Even if the U.S. inflation data hit a new high since 2008, investors did not seem to care. They still flooded into the U.S. Treasury bond market, pushing U.S. bond prices to a new one-year high.
Correspondingly, the yield on the 10-year U.S. Treasury fell by 10 BP to 1.45% this week, the largest weekly decline since June last year, and it fell for four consecutive weeks.
Short-selling pressure on bond shorts is increasing.
The yield curve of U.S. Treasury bonds is getting flatter and flatter. The degree of convergence in a single week is the largest since June last year. The spread between two-year and ten-year Treasury bond yields hit a new low since February this year.
The 10-Year Breakeven Inflation Rate (10-Year Breakeven Inflation Rate) recorded its biggest weekly decline since April 2020, dropping 8 BP to 2.34%.
This indicator is often regarded as a measure of the expected inflation rate, taking the difference between the yields of Treasury bonds and inflation-preserving bonds (TIPS).
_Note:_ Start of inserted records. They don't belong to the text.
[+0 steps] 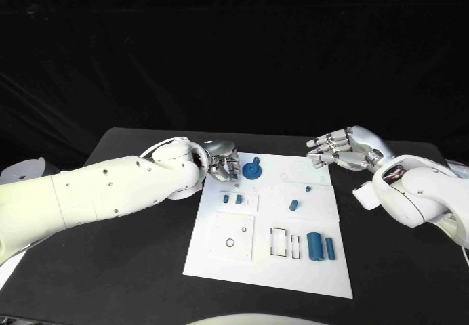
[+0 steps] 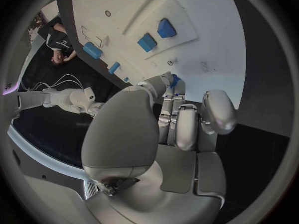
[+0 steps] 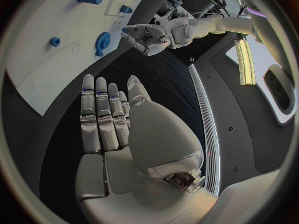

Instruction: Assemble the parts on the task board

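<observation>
Two hands hover at the task board [image 1: 269, 261] far edge: the left hand [image 1: 221, 162], fingers curled, beside the blue gear [image 1: 253, 169] without clearly gripping it; the right hand [image 1: 342, 150], fingers straight together, empty.

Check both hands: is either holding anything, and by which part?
Nothing clearly held. The right hand hovers open off the task board. The left hand has its fingertips at the blue gear; whether they grip or only touch cannot be told.
</observation>
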Action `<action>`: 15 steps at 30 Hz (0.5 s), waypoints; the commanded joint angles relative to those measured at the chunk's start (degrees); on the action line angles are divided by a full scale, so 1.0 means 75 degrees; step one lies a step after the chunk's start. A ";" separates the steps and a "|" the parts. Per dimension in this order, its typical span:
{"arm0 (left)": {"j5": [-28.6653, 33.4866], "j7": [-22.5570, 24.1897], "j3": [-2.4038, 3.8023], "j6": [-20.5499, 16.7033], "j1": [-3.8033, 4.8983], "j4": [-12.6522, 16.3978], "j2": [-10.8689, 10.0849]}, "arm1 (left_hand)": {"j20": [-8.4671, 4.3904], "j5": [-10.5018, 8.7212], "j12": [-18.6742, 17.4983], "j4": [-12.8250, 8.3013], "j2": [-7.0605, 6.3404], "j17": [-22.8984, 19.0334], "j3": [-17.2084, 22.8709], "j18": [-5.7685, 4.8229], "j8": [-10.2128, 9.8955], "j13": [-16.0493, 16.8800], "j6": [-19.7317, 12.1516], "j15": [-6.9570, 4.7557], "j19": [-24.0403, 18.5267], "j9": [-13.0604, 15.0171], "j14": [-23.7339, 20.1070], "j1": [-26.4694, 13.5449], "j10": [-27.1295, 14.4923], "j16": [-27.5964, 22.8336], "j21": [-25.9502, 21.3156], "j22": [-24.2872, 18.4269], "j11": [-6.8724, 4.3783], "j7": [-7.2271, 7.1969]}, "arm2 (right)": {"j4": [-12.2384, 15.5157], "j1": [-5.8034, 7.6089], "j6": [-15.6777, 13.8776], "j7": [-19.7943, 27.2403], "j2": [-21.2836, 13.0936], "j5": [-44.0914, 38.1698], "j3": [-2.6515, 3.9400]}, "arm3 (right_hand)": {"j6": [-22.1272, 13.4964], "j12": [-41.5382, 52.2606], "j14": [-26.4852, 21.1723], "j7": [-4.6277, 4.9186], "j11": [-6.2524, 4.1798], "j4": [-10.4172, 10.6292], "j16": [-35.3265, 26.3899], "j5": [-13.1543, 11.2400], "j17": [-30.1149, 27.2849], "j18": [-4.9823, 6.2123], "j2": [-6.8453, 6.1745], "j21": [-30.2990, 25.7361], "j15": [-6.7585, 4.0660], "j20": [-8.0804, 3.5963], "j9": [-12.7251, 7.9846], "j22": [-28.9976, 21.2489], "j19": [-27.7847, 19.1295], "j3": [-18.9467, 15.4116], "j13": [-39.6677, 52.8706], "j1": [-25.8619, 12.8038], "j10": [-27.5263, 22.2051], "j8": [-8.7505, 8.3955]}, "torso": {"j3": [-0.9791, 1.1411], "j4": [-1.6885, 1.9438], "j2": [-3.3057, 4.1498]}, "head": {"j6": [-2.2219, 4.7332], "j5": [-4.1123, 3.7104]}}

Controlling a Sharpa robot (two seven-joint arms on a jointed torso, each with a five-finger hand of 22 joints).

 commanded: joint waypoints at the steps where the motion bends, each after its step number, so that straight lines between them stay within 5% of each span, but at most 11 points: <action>1: 0.0070 0.0007 -0.0004 0.0274 -0.0002 -0.0021 0.0031 | 0.0005 -0.0014 -0.0039 -0.0002 0.0011 -0.0012 0.0028 -0.0135 -0.0032 -0.0001 0.0061 -0.0024 0.0080 -0.0010 0.0216 -0.0096 0.0044 -0.0016 0.0023 0.0002 -0.0005 -0.0014 | 0.0003 -0.0008 0.0039 0.0090 0.0009 -0.0010 0.0001 | 0.0019 -0.0027 -0.0028 0.0053 0.0065 -0.0015 -0.0047 0.0052 -0.0006 0.0049 -0.0067 -0.0023 0.0037 0.0031 -0.0011 -0.0007 0.0001 0.0041 -0.0008 -0.0035 -0.0005 -0.0033 | 0.0000 -0.0002 0.0003 | -0.0019 0.0012; 15: 0.0077 -0.0012 -0.0031 0.0504 -0.0041 -0.0091 0.0122 | 0.0005 -0.0014 -0.0053 -0.0003 0.0017 -0.0015 0.0027 -0.0131 -0.0038 0.0005 0.0078 -0.0026 0.0073 -0.0008 0.0214 -0.0117 0.0071 -0.0015 0.0011 -0.0003 -0.0013 -0.0021 | 0.0003 -0.0011 0.0053 0.0097 0.0021 -0.0011 0.0001 | 0.0016 -0.0034 -0.0035 0.0058 0.0069 -0.0013 -0.0047 0.0064 -0.0022 0.0049 -0.0071 -0.0036 0.0041 0.0035 -0.0014 -0.0007 -0.0001 0.0045 -0.0008 -0.0043 -0.0007 -0.0034 | 0.0001 0.0003 0.0001 | -0.0033 0.0009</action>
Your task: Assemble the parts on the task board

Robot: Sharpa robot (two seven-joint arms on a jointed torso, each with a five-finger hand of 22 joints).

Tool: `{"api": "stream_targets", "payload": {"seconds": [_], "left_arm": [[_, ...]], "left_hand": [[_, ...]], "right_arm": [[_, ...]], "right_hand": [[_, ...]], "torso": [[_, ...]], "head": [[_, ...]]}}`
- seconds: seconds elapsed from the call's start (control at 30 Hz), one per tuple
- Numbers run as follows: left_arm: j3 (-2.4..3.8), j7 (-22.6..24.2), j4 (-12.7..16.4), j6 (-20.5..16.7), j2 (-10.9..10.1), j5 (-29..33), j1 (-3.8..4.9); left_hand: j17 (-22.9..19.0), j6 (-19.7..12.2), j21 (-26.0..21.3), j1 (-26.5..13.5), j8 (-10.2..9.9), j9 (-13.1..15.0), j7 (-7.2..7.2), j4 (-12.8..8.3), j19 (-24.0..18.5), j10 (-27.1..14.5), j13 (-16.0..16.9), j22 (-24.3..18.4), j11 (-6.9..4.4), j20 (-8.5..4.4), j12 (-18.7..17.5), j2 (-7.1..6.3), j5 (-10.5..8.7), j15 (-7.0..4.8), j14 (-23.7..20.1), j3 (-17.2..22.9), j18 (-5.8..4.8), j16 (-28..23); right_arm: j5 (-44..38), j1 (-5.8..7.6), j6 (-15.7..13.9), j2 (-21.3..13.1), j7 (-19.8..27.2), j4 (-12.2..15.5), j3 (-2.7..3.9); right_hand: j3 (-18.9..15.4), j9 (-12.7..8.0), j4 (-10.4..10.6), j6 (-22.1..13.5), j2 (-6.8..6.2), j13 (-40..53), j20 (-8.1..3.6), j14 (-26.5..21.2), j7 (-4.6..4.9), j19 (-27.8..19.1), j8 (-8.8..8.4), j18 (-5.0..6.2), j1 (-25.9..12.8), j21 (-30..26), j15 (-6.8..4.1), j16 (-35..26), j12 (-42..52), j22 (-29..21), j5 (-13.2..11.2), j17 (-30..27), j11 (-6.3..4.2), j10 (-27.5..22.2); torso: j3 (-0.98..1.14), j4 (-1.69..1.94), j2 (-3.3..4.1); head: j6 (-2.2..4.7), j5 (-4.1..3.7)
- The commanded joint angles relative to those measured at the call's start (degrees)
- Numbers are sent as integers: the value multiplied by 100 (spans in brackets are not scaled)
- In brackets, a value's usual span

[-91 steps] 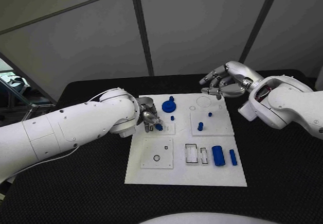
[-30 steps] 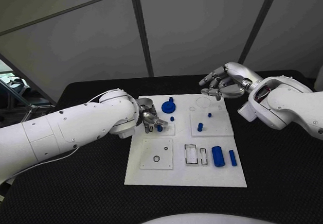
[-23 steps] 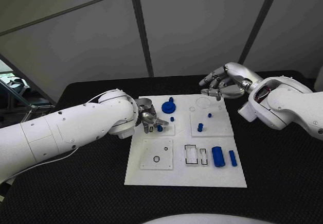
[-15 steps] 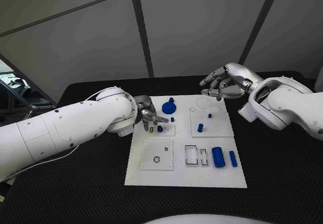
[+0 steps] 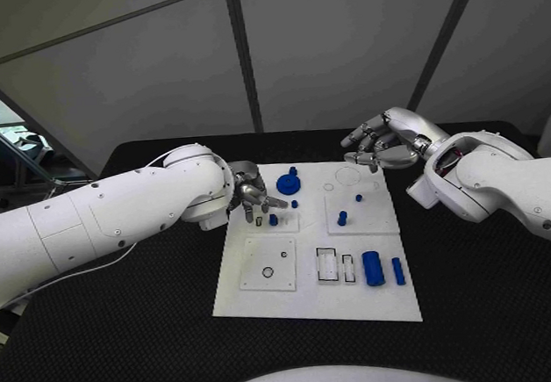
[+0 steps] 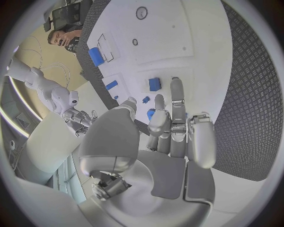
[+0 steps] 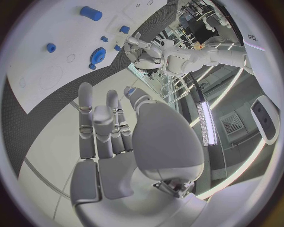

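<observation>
Lifting clear of the board [image 5: 317, 294], the left hand [image 5: 252, 197] now hangs just above the board's near-left corner region with fingers spread and nothing in them; a second ago it was down over the small blue peg [image 5: 272, 218], fingers closed about it. That peg now stands upright by itself in the small raised plate at the board's left side, just beside the fingertips, and the left wrist view shows it as a blue block [image 6: 154, 84] beyond the outstretched fingers [image 6: 176, 101]. I judge that the peg has been seated and released, so this step looks done.

The right hand [image 5: 381, 147] has hardly moved: it hovers over the far right corner of the board, fingers loosely curled and apart, holding nothing.

Other parts are unmoved: the gear [image 5: 288, 183] at the far side, two short pegs [image 5: 342, 216] on the right-hand plate, and a thick cylinder [image 5: 372, 267] with a thin pin [image 5: 398, 269] lying near the front edge beside two rectangular slots. Those last pieces probably remain to be fitted, so the task seems partway through. The board rests on the black surface [image 5: 133, 333].
</observation>
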Motion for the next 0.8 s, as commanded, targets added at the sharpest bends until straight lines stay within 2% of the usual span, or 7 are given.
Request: {"api": "stream_targets", "payload": {"seconds": [0.03,0.3,0.8], "left_arm": [[7,-128,-15,322,20,73,11],[-1,-186,-76,479,84,77,9],[-23,-159,-122,517,165,79,2]], "left_hand": [[7,45,27,-13,2,8,-6,-10,188,15,5,727,9,16,21,57,32,7,35,-43,-907,-28],[9,41,23,-12,-2,8,-5,-10,185,7,-6,723,10,16,10,89,33,7,35,-75,-906,-30],[11,36,19,-1,-7,8,-3,-12,183,3,-7,720,10,16,9,140,35,8,35,-118,-905,-33]], "right_arm": [[-15,13,28,6,26,4,5],[-15,13,35,11,25,1,4],[-15,12,37,20,25,-2,4]], "right_hand": [[15,-7,8,-5,-39,-5,3,42,30,45,-10,96,-24,-21,16,-29,-36,-2,4,6,-5,-39],[20,-7,17,-4,-34,-15,4,43,31,50,-9,95,-31,-22,16,-31,-43,2,8,8,-4,-39],[20,-7,17,-4,-34,-15,4,43,31,50,-9,95,-31,-22,16,-31,-43,2,8,8,-4,-39]], "torso": [[-3,-5,4],[-7,-1,7],[-1,-2,6]], "head": [[-7,3],[-18,-5],[-32,-5]]}}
The cooling of inflation expectations means that investors are more willing to believe the Fed’s rhetoric, which believes that the current high inflation is temporary.
Data released on Thursday showed that the overall CPI rose 5% year-on-year in May, the highest growth rate since August 2008. The core CPI increased by 3.8% year-on-year, and the growth rate hit a new high since 1992.
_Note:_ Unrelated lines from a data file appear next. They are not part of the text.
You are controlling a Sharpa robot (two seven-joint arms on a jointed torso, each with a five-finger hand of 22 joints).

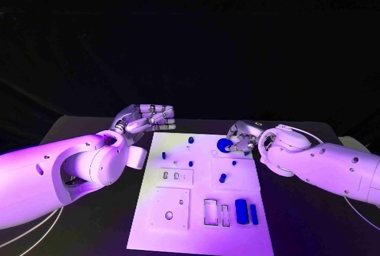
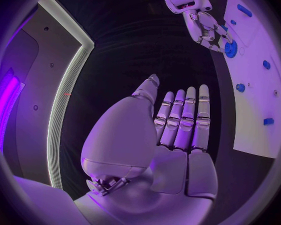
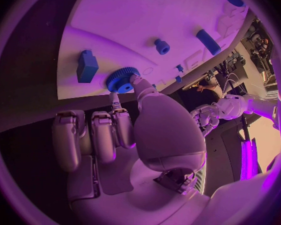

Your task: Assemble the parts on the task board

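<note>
1. Gear (image 1: 225, 143) first: the round blue toothed part sits at the far right corner region of the task board (image 1: 158, 228), and the right hand (image 1: 241, 140) is on it. In the right wrist view the thumb and a fingertip (image 3: 135, 80) meet the gear's (image 3: 122, 79) rim, so I judge it pinched, though whether it is lifted or seated on the board I cannot tell.

2. Direction — the gear lies straight off the right hand's fingertips, toward the board's middle. A disc has no long axis; what counts is its flat face, which appears to lie level with the board.

3. Nearer hand: the right one, plainly. The left hand (image 1: 146, 120) hangs off the board's far left corner, well apart from the gear, holding nothing. In the left wrist view (image 2: 178, 130) its fingers lie straight and side by side, thumb apart.

4. Other parts: small blue pegs (image 1: 191, 139) stand near the far edge, and a larger blue block (image 1: 240, 206) with a slimmer bar (image 1: 253, 213) lies near the board's near right.

5. Views compared — the head view gives the layout of the board, but the right hand's fingers hide much of the gear. The right wrist view shows the teeth, the contact at the rim, and a blue block (image 3: 87, 66) just beside the gear. The left wrist view shows the right hand (image 2: 206, 27) from the far side, fingers bunched over the gear (image 2: 231, 48).
</note>
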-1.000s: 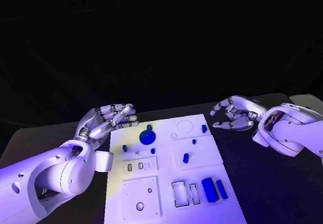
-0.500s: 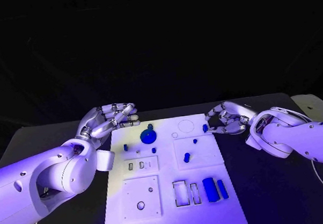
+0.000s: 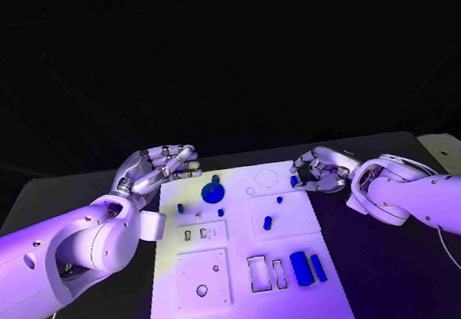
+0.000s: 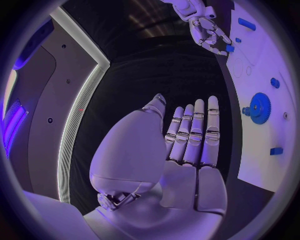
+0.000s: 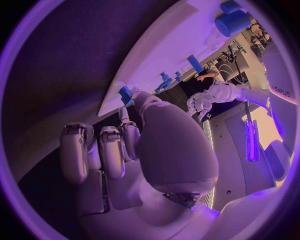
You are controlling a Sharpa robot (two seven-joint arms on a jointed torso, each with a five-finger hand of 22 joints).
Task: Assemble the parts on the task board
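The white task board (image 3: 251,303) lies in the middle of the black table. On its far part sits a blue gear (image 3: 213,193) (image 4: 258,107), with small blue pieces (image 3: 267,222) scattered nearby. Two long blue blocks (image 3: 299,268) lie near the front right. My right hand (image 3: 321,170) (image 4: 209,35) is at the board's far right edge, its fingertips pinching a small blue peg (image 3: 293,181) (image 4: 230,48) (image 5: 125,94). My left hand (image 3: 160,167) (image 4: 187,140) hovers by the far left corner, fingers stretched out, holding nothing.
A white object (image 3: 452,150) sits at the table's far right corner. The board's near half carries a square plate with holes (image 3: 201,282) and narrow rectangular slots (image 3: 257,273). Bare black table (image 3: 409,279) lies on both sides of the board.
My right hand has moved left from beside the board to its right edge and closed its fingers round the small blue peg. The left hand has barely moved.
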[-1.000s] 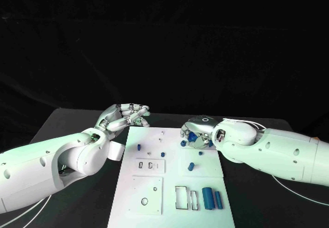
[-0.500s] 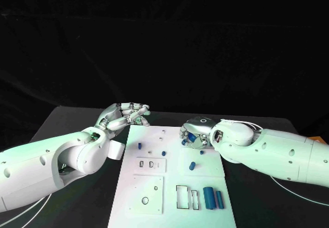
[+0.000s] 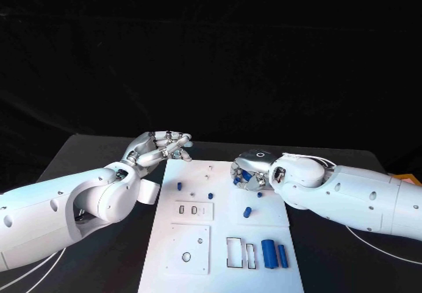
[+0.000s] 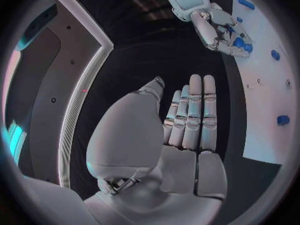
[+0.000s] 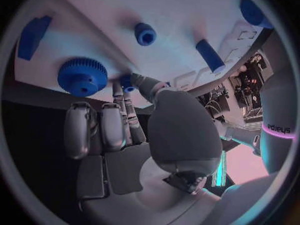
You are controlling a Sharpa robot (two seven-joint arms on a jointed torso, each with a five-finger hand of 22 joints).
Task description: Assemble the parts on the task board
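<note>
Right robot hand [image 3: 249, 173] at the far right edge of the task board [image 3: 195, 243], pinching a small blue part [image 5: 129, 82] in its fingertips, blue gear [image 5: 82, 76] just beside. Left robot hand [image 3: 160, 148] off the far left corner, fingers straight, holding nothing.

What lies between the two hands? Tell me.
In the head view, between the left hand and right hand: the white board's far edge, bare but for tiny pegs.
</note>
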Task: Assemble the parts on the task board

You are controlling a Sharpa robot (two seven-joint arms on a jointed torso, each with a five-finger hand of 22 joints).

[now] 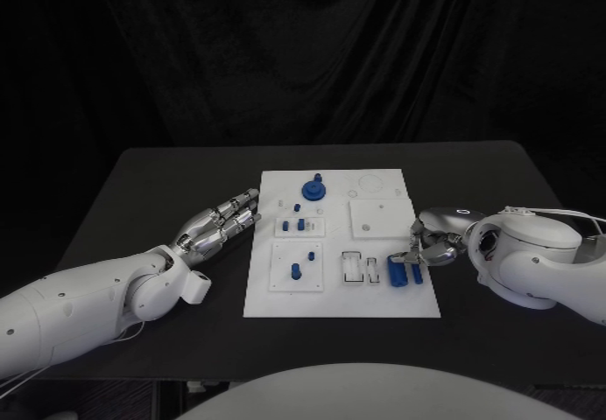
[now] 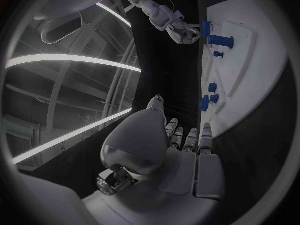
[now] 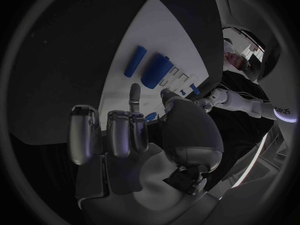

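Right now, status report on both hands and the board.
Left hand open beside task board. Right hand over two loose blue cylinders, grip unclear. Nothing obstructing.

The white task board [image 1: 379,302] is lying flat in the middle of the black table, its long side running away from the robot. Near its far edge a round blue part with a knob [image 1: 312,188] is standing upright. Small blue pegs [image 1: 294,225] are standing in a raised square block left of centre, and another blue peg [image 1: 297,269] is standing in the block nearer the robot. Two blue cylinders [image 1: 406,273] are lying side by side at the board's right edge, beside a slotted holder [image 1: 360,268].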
But after the data was released, the bond market rose instead of falling. Behind this is the cooling of investors’ long-term inflation expectations and the expectation that the Fed will not quickly turn to tightening.
Despite higher-than-expected inflation, one-third of the increase came from the rise in used car prices, and the prices of air tickets and hotels are also rising. With the reopening of the economy, such demand has returned to strong. These price pressures are exactly what the Fed has been warning about and will not be permanent.
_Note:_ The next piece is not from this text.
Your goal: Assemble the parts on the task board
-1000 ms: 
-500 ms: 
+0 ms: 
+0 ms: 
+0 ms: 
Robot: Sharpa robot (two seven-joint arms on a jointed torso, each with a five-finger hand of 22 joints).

This situation is completely different from the situation in early May, when the 10-year inflation expectations have reached the highest level since 2013, and fund managers bet that the Fed will respond and may soon launch austerity policies.
However, in the face of rising inflation data, the Fed is unusually calm. Fed officials have stated many times that the current rise is due to temporary factors, which will gradually weaken over time. The Federal Reserve will hold a monetary policy meeting on June 15 and 16.
Investors gradually accepted this fact, “Last month, everyone did not believe that the Fed would stand by and wait for inflation to soar, but now investors understand that they really do not intend to intervene.” Fidelity International’s investment president Andrea Iannelli told British Finance The Times said.
The above-mentioned media also mentioned that the recent rise in national debt has another major driving force-short-selling. Ian Lyngen, BMO’s head of US interest rate strategy, said that despite buying this week, many investors still hold short positions, indicating that short-selling may continue and yields may fall further.
At the same time, the decline in U.S. Treasury yields ignited the momentum of technology stocks.
The Nasdaq rose 1.8% in 5 trading days, and it was the fourth consecutive week of gains. This year’s gains have exceeded 9%. The S&P 500 rose to its first all-time high since the beginning of May, bringing together Facebook, Apple, Amazon, and Chennai. Feihe Google’s Faang rose 0.6% this week, while value stocks were bleak, and bank stocks fell 2.4% this week.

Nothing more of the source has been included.